Therapeutic interventions which target the ECS through the blockade of CB1 receptors have been extensively studied and have shown benefits in glucose metabolism and insulin resistance [21, 23, 49]. To the best of our knowledge, this current study is the only one that has examined the relationship of ECs following extreme weight loss resulting from bariatric surgery. Further work is required to explore these findings to establish whether circulating ECs may have a causal association with obesity and impaired glucose and insulin homeostasis or whether they are merely a marker of increased fat mass and associated metabolic dysregulation. The gender differences relating to the ECs also require more detailed examination. The current study adds to the available literature examining the role of ECs in obesity and glucose and insulin homeostasis. A limitation of our current study is that this comprised a small number of 20 subjects. In view of this number, we combined the two types of surgeries which we acknowledge involve dissimilar mechanisms to induce weight loss. The study was explorative in nature and the data will add to the potential for a more robust larger powered study within this interesting field of investigation.

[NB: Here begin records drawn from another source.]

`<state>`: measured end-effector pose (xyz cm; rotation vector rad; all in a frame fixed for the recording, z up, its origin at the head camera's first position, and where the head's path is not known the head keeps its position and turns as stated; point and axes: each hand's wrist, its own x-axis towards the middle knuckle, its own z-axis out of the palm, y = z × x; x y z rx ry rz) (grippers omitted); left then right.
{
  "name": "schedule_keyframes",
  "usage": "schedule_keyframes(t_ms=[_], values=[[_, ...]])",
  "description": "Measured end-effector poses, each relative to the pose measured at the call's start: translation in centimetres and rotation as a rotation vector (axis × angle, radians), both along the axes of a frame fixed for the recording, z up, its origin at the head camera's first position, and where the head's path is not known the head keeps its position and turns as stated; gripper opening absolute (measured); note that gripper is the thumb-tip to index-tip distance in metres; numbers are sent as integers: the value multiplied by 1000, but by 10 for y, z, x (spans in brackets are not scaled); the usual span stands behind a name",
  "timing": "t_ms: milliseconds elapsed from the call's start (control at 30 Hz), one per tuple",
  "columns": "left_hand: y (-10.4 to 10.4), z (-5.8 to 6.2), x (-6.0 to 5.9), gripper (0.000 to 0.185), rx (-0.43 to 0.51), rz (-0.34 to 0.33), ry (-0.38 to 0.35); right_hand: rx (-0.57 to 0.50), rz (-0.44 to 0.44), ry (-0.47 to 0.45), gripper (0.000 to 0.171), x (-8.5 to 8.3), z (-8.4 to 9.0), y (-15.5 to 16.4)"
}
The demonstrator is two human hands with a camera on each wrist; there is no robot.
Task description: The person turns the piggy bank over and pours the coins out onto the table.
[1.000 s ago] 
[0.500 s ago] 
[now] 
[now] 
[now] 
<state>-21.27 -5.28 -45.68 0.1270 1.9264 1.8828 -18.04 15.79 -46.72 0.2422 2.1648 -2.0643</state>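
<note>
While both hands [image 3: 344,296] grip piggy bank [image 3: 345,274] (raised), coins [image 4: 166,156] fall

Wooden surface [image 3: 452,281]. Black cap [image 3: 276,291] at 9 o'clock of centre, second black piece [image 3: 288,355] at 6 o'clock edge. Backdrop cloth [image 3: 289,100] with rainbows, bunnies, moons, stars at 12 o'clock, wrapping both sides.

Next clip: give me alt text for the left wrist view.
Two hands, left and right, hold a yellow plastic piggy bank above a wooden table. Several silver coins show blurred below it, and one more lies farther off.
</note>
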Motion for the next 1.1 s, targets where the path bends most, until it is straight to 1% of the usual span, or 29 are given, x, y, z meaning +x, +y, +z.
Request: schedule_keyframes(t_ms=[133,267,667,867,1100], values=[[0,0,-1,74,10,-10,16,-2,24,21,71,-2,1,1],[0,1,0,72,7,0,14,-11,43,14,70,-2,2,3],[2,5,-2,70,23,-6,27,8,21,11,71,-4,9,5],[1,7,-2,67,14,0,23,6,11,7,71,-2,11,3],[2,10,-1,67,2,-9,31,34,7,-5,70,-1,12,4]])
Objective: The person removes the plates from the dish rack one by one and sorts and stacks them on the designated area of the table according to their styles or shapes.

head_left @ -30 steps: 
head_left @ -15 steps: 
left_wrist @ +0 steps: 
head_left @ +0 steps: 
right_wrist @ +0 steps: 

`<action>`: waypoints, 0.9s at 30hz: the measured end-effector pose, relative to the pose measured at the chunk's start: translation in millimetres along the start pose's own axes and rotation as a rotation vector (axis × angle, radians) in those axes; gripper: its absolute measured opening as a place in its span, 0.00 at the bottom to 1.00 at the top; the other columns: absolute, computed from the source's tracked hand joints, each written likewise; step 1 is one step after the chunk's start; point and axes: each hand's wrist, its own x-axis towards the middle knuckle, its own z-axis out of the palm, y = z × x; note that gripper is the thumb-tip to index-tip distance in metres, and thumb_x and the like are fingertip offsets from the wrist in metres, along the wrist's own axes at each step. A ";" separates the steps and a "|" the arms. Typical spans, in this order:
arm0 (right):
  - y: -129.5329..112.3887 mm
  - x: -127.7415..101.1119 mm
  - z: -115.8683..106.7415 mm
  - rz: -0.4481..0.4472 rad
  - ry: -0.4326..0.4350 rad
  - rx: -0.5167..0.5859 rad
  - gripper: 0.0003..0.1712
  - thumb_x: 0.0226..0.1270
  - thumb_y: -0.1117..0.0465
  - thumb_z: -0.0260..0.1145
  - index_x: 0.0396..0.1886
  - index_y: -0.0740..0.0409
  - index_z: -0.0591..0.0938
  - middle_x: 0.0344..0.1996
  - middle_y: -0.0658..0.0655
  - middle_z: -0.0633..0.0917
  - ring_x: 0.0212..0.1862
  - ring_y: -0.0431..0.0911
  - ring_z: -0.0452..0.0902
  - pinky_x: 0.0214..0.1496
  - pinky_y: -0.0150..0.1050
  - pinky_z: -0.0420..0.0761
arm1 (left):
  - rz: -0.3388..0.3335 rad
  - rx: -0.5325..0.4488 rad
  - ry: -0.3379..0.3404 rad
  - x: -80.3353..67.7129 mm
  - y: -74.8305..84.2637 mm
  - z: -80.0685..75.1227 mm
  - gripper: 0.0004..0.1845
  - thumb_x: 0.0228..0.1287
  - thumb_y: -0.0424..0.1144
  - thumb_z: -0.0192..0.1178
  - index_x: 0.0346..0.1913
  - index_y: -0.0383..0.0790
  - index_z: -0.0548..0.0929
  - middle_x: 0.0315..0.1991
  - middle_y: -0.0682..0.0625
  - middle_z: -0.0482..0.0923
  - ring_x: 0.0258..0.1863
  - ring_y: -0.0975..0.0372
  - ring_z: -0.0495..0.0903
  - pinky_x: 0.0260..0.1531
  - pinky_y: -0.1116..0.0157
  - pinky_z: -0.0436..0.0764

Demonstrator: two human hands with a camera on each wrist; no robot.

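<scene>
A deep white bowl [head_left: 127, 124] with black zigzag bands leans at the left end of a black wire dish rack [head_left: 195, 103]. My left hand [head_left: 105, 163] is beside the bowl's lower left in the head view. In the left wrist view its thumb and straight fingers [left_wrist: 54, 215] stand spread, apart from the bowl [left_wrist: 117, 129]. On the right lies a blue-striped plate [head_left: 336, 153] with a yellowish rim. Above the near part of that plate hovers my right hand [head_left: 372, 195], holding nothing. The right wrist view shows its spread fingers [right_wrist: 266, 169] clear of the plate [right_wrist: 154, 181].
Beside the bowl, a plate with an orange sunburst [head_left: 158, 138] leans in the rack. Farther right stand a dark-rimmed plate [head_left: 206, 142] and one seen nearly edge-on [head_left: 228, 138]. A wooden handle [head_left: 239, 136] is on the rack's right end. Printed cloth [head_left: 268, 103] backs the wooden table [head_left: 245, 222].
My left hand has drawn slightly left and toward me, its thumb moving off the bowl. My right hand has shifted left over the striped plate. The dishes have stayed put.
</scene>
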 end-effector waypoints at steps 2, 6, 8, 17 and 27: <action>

Furthermore, future studies should examine the different bariatric procedures in relation to circulating ECs.

Ethical Approval

Approval for the study was obtained from the Local Research Ethics Committee (South West Wales; LREC reference 06/WMW02/7) and the Joint Scientific Research Committee at Swansea University and ABM University Health Board.

Consent

All participants gave their informed consent prior to their inclusion in the study.

Conflict of Interests

The authors declare that there is no conflict of interests associated with this paper. None of the authors are in a financial relationship with the organization that sponsored the research.

Acknowledgments

This study was supported by a Project Research Grant from the BUPA Foundation (33NOV06). The authors thank Dr. Rachel Still and the staff of the Department of Clinical Chemistry at Morriston Hospital, ABM University Health Board, for their assistance and collaboration in measuring glucose, insulin, and C-peptide.